* [Work item]: The data is to be transcribed in full, with nothing missed.

* [Data shown]:

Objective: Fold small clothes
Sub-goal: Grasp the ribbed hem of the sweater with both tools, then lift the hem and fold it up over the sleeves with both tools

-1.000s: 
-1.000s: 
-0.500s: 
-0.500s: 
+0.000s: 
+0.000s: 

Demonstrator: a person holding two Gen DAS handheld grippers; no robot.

* [Written solution]:
Objective: Fold small clothes
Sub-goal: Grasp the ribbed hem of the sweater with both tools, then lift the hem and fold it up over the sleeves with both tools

-1.000s: 
-1.000s: 
-0.500s: 
-0.500s: 
+0.000s: 
+0.000s: 

Demonstrator: a person holding two Gen DAS handheld grippers; no robot.

What appears above is the complete answer.